The terminology used herein is for the purpose of describing particular implementations only and is not intended to be limiting of the claims. As used in the description of the implementations and the appended claims, the singular forms “a,” “an,” and “the” are intended to include the plural forms as well, unless the context clearly indicates otherwise. It will also be understood that the term “and/or” as used herein refers to and encompasses any and all possible combinations of one or more of the associated listed items. It will be further understood that the terms “comprises” and/or “comprising,” when used in this specification, specify the presence of stated features, integers, steps, operations, elements, and/or components, but do not preclude the presence or addition of one or more other features, integers, steps, operations, elements, components, and/or groups thereof.

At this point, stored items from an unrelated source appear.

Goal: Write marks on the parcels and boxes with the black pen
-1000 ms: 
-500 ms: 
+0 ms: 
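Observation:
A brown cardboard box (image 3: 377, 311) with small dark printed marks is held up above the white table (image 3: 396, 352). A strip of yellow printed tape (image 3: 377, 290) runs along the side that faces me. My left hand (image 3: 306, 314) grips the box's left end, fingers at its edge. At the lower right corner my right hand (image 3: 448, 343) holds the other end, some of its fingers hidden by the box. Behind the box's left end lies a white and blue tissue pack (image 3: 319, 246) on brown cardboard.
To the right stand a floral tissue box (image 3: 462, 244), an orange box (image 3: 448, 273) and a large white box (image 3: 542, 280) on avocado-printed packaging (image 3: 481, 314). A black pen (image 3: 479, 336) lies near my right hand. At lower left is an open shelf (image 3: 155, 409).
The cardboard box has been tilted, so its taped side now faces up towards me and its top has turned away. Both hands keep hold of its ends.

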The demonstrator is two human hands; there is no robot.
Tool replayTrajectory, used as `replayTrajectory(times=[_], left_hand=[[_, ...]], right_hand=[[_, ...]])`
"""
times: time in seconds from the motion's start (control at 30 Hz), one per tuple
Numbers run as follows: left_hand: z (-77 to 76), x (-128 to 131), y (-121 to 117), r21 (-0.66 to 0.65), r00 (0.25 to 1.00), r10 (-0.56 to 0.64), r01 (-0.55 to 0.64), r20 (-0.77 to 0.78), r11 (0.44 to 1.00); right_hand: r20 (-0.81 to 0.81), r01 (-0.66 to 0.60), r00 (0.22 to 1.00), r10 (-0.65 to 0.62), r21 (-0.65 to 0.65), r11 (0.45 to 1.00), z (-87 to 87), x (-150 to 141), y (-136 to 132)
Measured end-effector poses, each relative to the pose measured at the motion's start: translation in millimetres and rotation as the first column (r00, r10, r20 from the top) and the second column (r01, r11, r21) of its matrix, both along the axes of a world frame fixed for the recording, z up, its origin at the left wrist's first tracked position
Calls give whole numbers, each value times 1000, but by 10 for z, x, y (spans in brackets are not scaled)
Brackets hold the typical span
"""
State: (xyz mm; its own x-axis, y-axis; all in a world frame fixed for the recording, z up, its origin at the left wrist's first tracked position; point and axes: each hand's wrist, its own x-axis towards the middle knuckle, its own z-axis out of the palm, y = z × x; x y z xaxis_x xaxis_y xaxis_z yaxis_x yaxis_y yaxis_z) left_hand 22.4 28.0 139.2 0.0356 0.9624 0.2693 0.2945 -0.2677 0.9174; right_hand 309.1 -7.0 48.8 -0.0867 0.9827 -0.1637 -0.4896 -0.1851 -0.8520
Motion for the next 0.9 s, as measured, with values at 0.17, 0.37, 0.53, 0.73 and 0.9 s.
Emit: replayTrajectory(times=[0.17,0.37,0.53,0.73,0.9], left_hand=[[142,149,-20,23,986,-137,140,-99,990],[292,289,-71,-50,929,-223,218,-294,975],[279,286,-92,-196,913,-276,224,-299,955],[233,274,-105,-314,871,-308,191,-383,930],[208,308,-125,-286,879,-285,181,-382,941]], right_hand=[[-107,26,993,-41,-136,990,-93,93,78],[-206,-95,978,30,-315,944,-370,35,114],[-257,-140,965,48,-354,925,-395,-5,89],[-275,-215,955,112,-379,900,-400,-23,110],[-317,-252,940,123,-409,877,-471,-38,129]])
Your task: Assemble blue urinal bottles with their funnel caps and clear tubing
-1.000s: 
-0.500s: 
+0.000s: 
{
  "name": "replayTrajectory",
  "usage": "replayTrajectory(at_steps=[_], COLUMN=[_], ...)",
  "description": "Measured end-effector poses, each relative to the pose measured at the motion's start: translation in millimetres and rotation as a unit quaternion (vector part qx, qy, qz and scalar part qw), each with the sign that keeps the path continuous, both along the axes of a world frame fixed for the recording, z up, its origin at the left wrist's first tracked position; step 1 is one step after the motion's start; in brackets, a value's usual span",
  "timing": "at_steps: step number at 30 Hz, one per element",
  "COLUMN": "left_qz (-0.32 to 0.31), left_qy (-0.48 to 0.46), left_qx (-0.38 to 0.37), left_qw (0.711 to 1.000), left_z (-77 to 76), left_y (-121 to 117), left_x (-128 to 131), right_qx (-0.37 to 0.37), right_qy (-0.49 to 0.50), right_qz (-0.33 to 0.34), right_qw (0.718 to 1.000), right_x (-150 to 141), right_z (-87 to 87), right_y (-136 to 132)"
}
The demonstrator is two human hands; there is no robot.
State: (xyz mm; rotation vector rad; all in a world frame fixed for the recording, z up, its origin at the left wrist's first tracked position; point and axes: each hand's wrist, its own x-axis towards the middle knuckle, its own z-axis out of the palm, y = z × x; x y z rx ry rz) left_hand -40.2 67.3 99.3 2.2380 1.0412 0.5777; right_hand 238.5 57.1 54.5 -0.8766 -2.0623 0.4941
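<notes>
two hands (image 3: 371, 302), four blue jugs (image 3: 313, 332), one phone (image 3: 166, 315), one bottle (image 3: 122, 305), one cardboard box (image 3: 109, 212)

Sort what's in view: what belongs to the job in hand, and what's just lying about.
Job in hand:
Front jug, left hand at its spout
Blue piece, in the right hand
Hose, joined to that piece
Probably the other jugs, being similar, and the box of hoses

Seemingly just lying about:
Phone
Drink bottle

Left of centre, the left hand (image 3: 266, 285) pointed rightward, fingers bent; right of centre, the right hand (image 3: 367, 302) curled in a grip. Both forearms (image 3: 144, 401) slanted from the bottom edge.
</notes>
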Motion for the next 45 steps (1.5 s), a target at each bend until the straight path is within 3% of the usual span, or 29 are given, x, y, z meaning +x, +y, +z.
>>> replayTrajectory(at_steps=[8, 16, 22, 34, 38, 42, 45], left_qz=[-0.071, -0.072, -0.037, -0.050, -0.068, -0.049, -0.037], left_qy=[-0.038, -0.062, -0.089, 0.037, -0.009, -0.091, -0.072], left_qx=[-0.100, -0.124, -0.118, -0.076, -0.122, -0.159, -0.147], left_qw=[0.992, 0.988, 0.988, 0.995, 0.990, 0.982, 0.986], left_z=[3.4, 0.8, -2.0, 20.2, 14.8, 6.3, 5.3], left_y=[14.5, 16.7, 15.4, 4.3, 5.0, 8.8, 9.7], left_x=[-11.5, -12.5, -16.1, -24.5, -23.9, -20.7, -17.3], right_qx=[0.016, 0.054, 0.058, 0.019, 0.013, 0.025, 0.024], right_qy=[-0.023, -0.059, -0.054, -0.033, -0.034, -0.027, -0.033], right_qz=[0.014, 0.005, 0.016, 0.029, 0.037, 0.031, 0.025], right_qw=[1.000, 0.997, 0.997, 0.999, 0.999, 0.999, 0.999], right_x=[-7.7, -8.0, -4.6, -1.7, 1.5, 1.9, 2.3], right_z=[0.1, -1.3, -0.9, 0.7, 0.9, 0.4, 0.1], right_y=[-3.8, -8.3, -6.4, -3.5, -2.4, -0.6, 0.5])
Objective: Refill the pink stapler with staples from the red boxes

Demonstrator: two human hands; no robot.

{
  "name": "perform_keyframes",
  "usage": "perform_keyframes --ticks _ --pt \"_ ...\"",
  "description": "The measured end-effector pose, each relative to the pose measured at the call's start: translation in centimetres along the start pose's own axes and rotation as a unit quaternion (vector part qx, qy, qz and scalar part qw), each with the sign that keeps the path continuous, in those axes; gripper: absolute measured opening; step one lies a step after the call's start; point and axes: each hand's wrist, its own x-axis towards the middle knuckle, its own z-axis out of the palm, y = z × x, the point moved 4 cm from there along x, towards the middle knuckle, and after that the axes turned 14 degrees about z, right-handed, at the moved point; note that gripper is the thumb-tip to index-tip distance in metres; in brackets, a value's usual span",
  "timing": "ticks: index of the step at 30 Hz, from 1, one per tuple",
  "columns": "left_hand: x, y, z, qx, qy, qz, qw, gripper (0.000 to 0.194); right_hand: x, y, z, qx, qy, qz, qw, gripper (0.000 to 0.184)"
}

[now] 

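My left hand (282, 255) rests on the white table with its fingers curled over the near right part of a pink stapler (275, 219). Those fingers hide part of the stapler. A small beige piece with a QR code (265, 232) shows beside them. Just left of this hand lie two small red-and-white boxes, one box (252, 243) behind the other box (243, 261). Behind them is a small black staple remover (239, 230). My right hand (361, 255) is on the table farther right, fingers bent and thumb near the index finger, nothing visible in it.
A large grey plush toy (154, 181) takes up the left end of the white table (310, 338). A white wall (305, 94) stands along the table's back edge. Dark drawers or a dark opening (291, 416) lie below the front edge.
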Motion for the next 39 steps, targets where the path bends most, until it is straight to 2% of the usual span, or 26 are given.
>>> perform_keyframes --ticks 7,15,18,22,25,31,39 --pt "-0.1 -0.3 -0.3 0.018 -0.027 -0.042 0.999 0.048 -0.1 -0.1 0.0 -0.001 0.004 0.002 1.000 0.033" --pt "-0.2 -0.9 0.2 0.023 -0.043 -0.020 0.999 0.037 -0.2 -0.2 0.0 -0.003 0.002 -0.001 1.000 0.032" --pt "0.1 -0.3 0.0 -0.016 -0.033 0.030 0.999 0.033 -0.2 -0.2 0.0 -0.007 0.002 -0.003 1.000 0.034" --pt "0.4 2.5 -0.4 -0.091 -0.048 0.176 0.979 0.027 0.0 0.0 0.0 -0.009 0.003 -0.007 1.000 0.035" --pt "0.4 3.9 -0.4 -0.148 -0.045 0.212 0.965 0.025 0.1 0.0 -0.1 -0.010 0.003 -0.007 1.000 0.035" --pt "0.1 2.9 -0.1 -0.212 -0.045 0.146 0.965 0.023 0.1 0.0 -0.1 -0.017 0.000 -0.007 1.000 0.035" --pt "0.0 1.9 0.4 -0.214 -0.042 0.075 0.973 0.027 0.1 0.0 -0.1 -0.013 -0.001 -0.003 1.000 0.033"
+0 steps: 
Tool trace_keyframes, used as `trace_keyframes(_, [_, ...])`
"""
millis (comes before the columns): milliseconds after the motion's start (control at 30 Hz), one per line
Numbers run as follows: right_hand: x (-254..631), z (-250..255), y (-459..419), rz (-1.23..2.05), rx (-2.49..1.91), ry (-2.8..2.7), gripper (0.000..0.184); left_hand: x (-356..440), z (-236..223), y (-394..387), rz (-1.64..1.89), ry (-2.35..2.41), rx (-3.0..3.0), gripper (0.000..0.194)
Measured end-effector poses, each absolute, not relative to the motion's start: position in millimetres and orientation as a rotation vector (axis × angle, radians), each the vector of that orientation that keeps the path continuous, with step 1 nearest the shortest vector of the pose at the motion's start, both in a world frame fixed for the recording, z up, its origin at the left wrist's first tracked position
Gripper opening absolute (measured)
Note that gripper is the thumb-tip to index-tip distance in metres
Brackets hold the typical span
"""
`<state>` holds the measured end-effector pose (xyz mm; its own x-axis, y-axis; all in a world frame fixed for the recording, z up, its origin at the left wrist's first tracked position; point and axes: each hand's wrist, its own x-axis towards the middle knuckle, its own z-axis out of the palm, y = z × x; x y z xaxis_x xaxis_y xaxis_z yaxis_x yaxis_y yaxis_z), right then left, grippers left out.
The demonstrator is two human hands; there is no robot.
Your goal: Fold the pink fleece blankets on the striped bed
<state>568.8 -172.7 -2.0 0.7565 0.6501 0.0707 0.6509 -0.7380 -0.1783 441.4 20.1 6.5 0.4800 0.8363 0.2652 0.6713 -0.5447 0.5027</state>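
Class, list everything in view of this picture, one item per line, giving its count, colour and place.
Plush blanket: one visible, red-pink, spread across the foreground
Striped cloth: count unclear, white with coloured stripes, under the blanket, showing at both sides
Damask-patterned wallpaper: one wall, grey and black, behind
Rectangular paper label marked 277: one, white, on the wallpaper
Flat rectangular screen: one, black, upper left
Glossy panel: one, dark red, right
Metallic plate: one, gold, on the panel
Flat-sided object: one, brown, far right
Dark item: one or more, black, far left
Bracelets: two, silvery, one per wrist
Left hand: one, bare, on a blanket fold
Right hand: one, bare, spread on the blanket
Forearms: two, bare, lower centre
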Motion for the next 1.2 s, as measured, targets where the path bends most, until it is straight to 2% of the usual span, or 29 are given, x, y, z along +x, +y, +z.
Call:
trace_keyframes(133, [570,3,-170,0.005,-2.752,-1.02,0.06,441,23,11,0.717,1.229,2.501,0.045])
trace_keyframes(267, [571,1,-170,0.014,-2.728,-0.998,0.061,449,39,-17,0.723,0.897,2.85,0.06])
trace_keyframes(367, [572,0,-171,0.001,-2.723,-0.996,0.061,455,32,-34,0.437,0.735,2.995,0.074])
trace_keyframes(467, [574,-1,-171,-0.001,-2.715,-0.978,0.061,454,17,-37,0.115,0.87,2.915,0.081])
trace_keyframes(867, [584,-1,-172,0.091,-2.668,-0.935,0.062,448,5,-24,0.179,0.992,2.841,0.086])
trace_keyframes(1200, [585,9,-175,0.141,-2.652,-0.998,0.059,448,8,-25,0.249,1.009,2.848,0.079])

As used herein, the term “if” may be construed to mean “when” or “upon” or “in response to determining” or “in accordance with a determination” or “in response to detecting,” that a stated condition precedent is true, depending on the context. Similarly, the phrase “if it is determined [that a stated condition precedent is true]” or “if [a stated condition precedent is true]” or “when [a stated condition precedent is true]” may be construed to mean “upon determining” or “in response to determining” or “in accordance with a determination” or “upon detecting” or “in response to detecting” that the stated condition precedent is true, depending on the context.